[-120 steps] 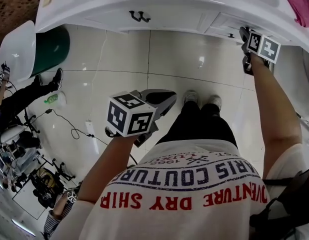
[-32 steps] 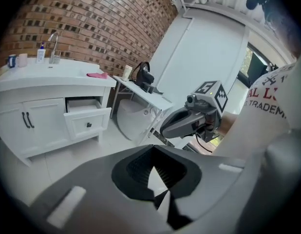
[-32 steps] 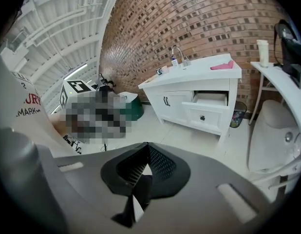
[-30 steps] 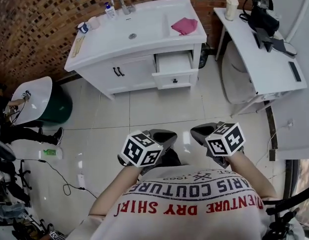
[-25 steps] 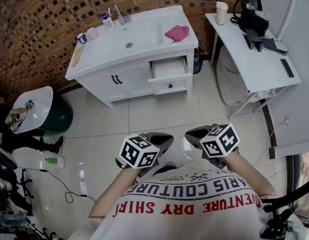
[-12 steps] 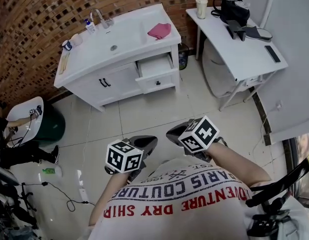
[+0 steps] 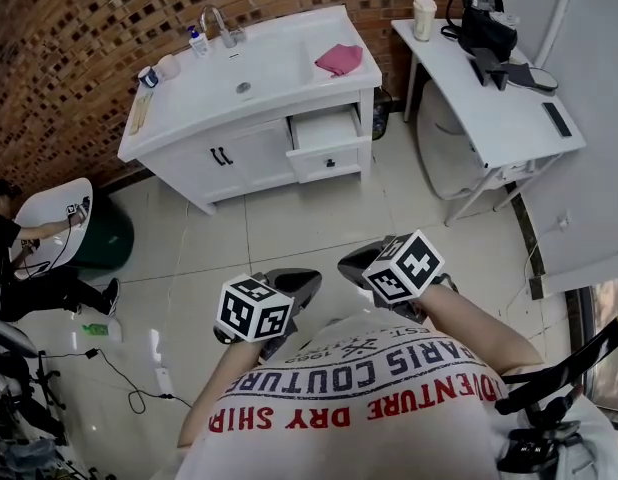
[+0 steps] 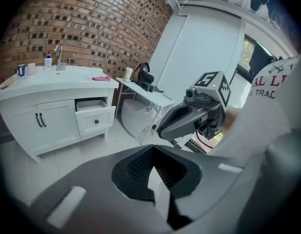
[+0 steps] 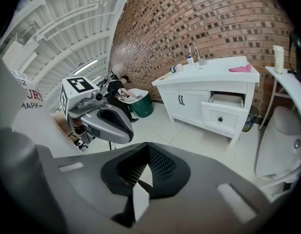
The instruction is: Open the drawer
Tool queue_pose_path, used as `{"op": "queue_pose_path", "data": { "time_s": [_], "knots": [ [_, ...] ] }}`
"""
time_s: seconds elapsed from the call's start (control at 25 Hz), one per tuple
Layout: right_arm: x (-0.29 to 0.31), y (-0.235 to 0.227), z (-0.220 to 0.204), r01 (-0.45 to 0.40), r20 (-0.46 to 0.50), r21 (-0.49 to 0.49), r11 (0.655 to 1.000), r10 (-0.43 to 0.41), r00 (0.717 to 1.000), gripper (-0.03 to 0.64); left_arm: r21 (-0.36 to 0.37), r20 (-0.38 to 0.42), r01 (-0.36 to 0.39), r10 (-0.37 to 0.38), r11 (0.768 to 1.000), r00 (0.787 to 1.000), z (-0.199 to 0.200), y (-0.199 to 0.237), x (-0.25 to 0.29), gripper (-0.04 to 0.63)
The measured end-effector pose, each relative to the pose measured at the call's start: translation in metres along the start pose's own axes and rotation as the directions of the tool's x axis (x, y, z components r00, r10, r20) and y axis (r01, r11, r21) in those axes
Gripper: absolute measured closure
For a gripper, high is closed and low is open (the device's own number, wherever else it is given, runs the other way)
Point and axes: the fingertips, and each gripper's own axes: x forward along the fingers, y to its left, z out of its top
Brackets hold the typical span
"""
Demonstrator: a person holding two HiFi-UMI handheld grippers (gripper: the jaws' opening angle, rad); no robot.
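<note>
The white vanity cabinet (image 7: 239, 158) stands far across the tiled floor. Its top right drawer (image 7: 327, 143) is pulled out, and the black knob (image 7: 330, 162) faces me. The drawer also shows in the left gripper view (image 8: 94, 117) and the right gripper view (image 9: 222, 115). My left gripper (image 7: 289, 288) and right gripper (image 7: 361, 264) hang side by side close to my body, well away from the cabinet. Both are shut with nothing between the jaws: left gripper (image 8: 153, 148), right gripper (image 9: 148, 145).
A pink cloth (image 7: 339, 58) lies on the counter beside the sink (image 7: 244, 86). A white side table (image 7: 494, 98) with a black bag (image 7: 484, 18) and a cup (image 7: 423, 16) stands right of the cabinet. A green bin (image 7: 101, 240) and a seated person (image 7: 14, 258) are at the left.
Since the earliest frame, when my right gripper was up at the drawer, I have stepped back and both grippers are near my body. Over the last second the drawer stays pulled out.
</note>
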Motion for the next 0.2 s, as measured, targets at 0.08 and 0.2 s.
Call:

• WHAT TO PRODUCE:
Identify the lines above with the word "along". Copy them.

• ANSWER SECTION:
The measured end-effector pose, each relative to the pose measured at the call's start: translation in metres along the start pose's own axes and rotation as the directions of the tool's x axis (x, y, z components r00, r10, r20) and y axis (r01, r11, r21) in those axes
Point and axes: the fingertips, and each gripper's own axes: x forward along the fingers, y to its left, z out of its top

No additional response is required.